**Task statement**
Once you have read the data below, print all of it exactly.

[Dataset records]
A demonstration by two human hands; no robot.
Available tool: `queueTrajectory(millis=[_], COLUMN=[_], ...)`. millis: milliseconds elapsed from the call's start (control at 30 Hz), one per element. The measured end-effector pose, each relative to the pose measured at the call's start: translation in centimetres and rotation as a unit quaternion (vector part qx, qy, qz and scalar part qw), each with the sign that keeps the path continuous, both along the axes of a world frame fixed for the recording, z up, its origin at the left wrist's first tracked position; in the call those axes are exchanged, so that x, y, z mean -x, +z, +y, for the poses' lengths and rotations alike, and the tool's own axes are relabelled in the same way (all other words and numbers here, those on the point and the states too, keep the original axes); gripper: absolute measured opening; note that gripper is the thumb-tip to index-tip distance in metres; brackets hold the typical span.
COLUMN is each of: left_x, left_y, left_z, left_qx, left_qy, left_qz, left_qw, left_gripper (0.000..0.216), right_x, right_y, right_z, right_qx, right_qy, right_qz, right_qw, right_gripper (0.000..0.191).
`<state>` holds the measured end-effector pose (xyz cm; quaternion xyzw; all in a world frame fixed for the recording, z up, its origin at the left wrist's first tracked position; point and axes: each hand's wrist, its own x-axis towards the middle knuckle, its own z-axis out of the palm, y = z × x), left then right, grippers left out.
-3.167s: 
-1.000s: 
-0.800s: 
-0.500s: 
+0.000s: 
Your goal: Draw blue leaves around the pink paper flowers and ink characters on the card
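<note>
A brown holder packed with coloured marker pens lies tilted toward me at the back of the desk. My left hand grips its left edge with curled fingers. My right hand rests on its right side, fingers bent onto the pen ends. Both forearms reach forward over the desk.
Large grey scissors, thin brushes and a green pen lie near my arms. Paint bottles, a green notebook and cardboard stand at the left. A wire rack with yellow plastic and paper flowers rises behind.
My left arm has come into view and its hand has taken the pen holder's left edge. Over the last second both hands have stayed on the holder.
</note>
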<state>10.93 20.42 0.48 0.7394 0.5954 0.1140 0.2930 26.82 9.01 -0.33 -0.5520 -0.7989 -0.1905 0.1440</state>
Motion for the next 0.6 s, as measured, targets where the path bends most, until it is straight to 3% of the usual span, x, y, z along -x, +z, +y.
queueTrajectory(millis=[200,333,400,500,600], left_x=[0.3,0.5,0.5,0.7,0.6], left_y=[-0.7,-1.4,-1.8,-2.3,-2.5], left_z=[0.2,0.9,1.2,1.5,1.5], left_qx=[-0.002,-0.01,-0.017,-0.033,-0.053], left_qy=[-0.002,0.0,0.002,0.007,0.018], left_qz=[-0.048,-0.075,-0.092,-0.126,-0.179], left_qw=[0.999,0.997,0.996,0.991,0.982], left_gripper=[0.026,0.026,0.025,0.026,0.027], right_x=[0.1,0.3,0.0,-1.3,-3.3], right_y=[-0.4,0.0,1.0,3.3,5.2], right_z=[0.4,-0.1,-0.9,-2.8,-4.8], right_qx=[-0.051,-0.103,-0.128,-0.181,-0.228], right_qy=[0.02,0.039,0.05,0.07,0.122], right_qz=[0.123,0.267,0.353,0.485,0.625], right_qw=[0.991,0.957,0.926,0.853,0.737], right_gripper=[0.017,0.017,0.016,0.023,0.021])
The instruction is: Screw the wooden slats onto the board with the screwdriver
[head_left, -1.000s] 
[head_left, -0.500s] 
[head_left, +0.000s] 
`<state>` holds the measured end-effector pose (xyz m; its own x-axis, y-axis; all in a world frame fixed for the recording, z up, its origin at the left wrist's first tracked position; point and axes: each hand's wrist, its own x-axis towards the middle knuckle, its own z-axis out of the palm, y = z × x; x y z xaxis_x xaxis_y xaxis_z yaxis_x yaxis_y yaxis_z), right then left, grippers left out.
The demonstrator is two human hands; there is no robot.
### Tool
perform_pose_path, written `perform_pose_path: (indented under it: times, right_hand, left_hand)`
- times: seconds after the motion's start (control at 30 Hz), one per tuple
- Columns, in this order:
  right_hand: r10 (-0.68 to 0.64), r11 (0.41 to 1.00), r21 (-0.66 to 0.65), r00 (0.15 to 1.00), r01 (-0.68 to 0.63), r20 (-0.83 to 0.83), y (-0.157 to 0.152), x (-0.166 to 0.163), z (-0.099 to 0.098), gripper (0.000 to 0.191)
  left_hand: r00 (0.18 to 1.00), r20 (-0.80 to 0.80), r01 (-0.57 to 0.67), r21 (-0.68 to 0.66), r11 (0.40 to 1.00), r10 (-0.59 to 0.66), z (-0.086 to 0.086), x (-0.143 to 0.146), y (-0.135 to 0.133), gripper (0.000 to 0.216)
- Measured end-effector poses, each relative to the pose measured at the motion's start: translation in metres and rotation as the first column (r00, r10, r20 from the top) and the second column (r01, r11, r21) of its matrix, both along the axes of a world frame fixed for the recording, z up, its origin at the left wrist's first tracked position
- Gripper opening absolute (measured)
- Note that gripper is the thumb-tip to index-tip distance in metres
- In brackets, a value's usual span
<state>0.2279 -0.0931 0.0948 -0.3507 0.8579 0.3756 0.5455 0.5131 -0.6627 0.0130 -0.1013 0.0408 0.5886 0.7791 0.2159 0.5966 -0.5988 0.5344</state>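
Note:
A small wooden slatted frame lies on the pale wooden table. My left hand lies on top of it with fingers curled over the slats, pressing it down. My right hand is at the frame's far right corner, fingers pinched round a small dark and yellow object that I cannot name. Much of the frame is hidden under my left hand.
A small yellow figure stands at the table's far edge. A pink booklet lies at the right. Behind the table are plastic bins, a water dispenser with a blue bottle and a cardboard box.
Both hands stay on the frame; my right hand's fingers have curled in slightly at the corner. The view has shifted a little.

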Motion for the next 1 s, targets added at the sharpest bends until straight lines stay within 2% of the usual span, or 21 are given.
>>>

**Exercise solution**
A demonstration by two human hands; no robot.
Available tool: `queueTrajectory(millis=[_], COLUMN=[_], ...)`. millis: milliseconds elapsed from the call's start (control at 30 Hz), one per element. The measured end-effector pose, each relative to the pose measured at the call's start: translation in centimetres and rotation as a unit quaternion (vector part qx, qy, qz and scalar part qw), each with the sign that keeps the path continuous, both along the axes of a world frame fixed for the recording, z up, its origin at the left wrist's first tracked position; in the call those axes are exchanged, so that x, y, z mean -x, +z, +y, for the poses' lengths and rotations alike, and the tool's own axes are relabelled in the same way (all other words and numbers here, those on the point and the states too, keep the original axes); gripper: absolute measured opening; note that gripper is the thumb-tip to index-tip distance in metres; brackets hold the typical span.
COLUMN is each of: left_x, left_y, left_z, left_qx, left_qy, left_qz, left_qw, left_gripper (0.000..0.216), right_x, right_y, right_z, right_qx, right_qy, right_qz, right_qw, right_gripper (0.000..0.191).
`<state>` holds the measured end-effector pose (xyz cm; quaternion xyzw; all in a world frame fixed for the recording, z up, its origin at the left wrist's first tracked position; point and axes: each hand's wrist, its own x-axis towards the middle knuckle, its own z-axis out of the palm, y = z × x), left then right, grippers left out.
-3.167s: 
-1.000s: 
-0.800s: 
-0.500s: 
+0.000s: 
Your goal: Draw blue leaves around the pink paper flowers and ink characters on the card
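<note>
A brown holder packed with coloured marker pens lies tilted toward me at the back of the desk. My left hand grips its left edge with curled fingers. My right hand rests on its right side, fingers bent onto the pen ends. Both forearms reach forward over the desk.
Large grey scissors, thin brushes and a green pen lie near my arms. Paint bottles, a green notebook and cardboard stand at the left. A wire rack with yellow plastic and paper flowers rises behind.
My left arm has come into view and its hand has taken the pen holder's left edge. Over the last second both hands have stayed on the holder.
</note>
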<state>10.93 20.42 0.48 0.7394 0.5954 0.1140 0.2930 26.82 9.01 -0.33 -0.5520 -0.7989 -0.1905 0.1440</state>
Motion for the next 0.6 s, as measured, targets where the path bends most, until it is straight to 3% of the usual span, x, y, z along -x, +z, +y.
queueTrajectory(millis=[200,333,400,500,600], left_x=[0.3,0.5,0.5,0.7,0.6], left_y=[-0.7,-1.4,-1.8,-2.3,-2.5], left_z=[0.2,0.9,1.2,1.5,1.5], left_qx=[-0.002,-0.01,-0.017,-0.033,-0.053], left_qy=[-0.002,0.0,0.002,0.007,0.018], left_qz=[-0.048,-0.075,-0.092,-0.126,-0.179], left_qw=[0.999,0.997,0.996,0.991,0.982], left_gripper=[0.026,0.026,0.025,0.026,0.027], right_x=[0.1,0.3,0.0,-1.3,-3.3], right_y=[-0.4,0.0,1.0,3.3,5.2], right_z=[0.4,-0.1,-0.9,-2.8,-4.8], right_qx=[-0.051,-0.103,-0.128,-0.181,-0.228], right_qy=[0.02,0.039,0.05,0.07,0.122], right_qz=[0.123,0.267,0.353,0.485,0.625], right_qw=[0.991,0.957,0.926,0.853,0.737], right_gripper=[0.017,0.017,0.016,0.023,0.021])
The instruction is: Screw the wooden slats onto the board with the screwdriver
[head_left, -1.000s] 
[head_left, -0.500s] 
[head_left, +0.000s] 
`<state>` holds the measured end-effector pose (xyz m; its own x-axis, y-axis; all in a world frame fixed for the recording, z up, its origin at the left wrist's first tracked position; point and axes: each hand's wrist, its own x-axis towards the middle knuckle, its own z-axis out of the palm, y = z × x; x y z xaxis_x xaxis_y xaxis_z yaxis_x yaxis_y yaxis_z), right then left, grippers left out.
The demonstrator is two human hands; there is no robot.
### Tool
perform_pose_path, written `perform_pose_path: (indented under it: times, right_hand, left_hand)`
- times: seconds after the motion's start (control at 30 Hz), one per tuple
- Columns, in this order:
  right_hand: r10 (-0.68 to 0.64), r11 (0.41 to 1.00), r21 (-0.66 to 0.65), r00 (0.15 to 1.00), r01 (-0.68 to 0.63), r20 (-0.83 to 0.83), y (-0.157 to 0.152), x (-0.166 to 0.163), z (-0.099 to 0.098), gripper (0.000 to 0.191)
  left_hand: r00 (0.18 to 1.00), r20 (-0.80 to 0.80), r01 (-0.57 to 0.67), r21 (-0.68 to 0.66), r11 (0.40 to 1.00), r10 (-0.59 to 0.66), z (-0.086 to 0.086), x (-0.143 to 0.146), y (-0.135 to 0.133), gripper (0.000 to 0.216)
- Measured end-effector poses, each relative to the pose measured at the motion's start: translation in metres and rotation as the first column (r00, r10, r20 from the top) and the second column (r01, r11, r21) of its matrix, both along the axes of a world frame fixed for the recording, z up, its origin at the left wrist's first tracked position
- Gripper opening absolute (measured)
- Note that gripper is the thumb-tip to index-tip distance in metres
- In brackets, a value's usual span
<state>0.2279 -0.0931 0.0948 -0.3507 0.8579 0.3756 0.5455 0.5131 -0.6627 0.0130 -0.1013 0.0408 0.5886 0.7791 0.2159 0.5966 -0.5988 0.5344</state>
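Note:
A small wooden slatted frame lies on the pale wooden table. My left hand lies on top of it with fingers curled over the slats, pressing it down. My right hand is at the frame's far right corner, fingers pinched round a small dark and yellow object that I cannot name. Much of the frame is hidden under my left hand.
A small yellow figure stands at the table's far edge. A pink booklet lies at the right. Behind the table are plastic bins, a water dispenser with a blue bottle and a cardboard box.
Both hands stay on the frame; my right hand's fingers have curled in slightly at the corner. The view has shifted a little.
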
Motion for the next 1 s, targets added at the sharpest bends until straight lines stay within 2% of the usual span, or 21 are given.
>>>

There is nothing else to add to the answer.